Sunday, February 19, 2017

IF THEN problems

In the ancient times we were imagining that Artificial Intelligence could easily be achieved just by using the IF THEN statement known from the programming languages like Pascal. We were wrong. Why? I think the reason is still not quite clear, even though we know algorithms like Q-learning or minimax. The problem with IF THEN is that it ignores the hidden variables. It is obviously based on the visible (input) variables only. Building complex logical expressions on them does not help. With IF THEN we concentrate on the visible variables ignoring the history.

The hidden variables are all about history. If we know how the world works (we know its "model" to say it in the Perkun/Wlodkowic terms) and we know the history then we can figure out what the hidden variables values look like - building the "belief", i.e. the probability distribution over the states.

Ignoring the hidden variables is not the only IF THEN problem. Simply mapping the input variables to actions does not explain the computer why these actions should be performed. It is much better to express it in terms of the payoff function (like in minimax or Perkun). Mapping game states to payoff function allows us to compare the game states (by comparing their "images" in the payoff function).

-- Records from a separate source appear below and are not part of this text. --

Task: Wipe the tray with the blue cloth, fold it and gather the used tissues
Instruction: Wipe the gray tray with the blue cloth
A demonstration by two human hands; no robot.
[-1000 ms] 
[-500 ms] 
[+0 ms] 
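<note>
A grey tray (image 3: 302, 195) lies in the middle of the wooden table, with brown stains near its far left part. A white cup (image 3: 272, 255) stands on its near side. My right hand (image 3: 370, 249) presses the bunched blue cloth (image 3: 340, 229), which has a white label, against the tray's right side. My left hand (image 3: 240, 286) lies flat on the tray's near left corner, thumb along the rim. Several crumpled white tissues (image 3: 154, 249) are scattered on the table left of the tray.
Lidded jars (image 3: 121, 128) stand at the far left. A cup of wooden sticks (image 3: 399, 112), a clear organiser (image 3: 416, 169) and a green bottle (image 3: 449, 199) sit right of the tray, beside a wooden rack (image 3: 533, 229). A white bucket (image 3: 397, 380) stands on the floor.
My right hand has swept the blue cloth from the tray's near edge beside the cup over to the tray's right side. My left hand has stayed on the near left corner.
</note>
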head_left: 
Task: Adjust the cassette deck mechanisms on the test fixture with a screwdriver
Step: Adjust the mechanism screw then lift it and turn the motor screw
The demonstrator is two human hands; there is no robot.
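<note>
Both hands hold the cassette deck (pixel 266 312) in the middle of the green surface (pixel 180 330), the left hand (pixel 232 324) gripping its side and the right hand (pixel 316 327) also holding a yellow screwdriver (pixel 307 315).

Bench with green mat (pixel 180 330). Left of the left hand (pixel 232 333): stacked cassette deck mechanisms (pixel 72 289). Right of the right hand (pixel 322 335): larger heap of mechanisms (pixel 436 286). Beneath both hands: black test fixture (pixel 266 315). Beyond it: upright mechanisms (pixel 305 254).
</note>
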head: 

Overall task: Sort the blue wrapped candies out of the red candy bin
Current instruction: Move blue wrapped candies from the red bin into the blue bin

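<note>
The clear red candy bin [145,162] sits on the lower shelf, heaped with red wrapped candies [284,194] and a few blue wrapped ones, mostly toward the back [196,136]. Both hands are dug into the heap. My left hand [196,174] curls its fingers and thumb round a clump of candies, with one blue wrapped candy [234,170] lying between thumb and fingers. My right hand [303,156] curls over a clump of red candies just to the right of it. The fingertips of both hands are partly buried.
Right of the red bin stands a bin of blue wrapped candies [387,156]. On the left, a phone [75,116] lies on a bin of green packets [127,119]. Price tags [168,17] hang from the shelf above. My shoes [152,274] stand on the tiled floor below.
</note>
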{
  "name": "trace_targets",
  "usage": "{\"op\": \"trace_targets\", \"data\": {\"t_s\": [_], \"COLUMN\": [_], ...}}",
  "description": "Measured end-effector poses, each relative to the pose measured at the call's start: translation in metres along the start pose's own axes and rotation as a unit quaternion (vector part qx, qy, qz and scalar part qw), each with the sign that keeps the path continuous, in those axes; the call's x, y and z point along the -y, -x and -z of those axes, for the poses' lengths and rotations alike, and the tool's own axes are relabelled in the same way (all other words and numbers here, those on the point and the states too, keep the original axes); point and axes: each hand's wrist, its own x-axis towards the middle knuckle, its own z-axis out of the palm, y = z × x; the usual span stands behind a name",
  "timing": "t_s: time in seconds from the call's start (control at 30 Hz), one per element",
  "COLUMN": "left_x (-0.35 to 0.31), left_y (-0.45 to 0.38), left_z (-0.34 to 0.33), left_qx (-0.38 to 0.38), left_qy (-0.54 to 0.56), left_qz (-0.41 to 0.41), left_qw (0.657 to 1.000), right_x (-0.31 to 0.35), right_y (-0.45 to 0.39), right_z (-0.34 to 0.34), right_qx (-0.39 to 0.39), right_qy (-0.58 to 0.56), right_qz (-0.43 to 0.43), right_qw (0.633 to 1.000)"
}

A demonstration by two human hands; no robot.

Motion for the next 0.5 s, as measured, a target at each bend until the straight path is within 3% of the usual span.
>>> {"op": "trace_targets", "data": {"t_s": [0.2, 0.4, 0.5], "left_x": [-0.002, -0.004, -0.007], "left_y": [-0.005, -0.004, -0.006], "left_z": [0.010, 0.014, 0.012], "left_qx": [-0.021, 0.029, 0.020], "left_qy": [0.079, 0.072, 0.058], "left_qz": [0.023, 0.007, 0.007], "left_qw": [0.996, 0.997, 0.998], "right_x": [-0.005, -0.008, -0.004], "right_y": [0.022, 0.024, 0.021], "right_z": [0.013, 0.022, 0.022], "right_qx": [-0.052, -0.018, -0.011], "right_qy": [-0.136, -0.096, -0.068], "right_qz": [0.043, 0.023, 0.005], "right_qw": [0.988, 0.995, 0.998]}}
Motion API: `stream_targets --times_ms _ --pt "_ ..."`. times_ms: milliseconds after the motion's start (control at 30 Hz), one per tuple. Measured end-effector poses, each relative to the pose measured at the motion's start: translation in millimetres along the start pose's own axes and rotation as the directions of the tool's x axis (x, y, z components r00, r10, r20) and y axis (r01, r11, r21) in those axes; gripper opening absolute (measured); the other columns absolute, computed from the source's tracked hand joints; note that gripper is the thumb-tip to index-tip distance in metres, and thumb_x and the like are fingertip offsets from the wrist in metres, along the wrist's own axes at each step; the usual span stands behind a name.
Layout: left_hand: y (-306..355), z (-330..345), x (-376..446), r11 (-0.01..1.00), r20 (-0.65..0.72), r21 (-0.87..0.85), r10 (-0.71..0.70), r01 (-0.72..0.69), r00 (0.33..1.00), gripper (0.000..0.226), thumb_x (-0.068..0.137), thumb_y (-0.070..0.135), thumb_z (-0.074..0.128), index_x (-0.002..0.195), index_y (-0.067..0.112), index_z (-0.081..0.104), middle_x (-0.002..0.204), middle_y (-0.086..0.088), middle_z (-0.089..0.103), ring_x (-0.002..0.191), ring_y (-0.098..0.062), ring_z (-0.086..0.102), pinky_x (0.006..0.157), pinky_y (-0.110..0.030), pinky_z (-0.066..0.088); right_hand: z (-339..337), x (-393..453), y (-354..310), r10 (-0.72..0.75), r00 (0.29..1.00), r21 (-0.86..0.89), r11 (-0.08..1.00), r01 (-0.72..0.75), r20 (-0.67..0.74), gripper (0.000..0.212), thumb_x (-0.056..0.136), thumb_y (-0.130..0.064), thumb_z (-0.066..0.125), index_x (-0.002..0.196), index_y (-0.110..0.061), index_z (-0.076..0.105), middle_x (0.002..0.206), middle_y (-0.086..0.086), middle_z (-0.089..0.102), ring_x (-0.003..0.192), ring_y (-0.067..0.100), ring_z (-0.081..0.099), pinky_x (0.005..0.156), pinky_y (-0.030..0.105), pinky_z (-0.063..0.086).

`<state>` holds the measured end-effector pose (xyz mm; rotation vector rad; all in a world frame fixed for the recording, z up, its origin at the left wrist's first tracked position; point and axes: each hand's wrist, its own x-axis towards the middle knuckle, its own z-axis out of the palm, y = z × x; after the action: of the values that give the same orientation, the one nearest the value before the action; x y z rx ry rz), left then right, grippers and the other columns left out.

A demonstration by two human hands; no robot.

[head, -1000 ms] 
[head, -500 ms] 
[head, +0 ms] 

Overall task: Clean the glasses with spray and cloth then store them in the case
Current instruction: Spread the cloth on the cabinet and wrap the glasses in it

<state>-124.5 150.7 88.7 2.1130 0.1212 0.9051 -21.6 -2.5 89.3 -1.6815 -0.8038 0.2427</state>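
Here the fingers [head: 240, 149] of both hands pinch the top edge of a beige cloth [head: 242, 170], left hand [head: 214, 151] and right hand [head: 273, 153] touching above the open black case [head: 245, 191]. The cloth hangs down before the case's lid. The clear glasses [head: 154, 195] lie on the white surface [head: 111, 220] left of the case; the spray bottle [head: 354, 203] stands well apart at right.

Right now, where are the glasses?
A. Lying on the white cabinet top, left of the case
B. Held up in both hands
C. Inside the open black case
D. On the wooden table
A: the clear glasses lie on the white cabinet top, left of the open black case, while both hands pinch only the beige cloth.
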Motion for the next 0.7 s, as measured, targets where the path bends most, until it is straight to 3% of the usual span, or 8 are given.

It is trivial to explain why hidden variables are necessary. Imagine an automaton which can perform a single action and it can see on input the values 0,0,1,1,0,0,1,1,... and so on. What is the 0's successor ? Either 0 or 1. With 50% probability. What is the 1's successor? Again either 0 or 1. Also with 50% probability. But if you introduce a hidden variable so that the state is denotes by both input variable and the hidden variable then you can present an automaton as follows:

Now the automaton has become deterministic, due to the introduced hidden variable! In Perkun you would describe it as follows:




values 


    value zero, one; 
}
variables
{
    input variable alpha:{zero,one};
    hidden variable beta:{zero,one};
    output variable action:{zero};
}
payoff {}
model
{
    set({alpha=>zero,beta=>zero},{action=>zero},{alpha=>one,beta=>zero},1.0);
    set({alpha=>one,beta=>zero},{action=>zero},{alpha=>one,beta=>one},1.0);
    set({alpha=>one,beta=>one},{action=>zero},{alpha=>zero,beta=>one},1.0);
    set({alpha=>zero,beta=>one},{action=>zero},{alpha=>zero,beta=>zero},1.0);
}

I have omitted the payoff function for convenience, anyway there is only one action possible. But the point is that by introducing hidden variables even non-deterministic automatons can become deterministic! Or at least less non-deterministic!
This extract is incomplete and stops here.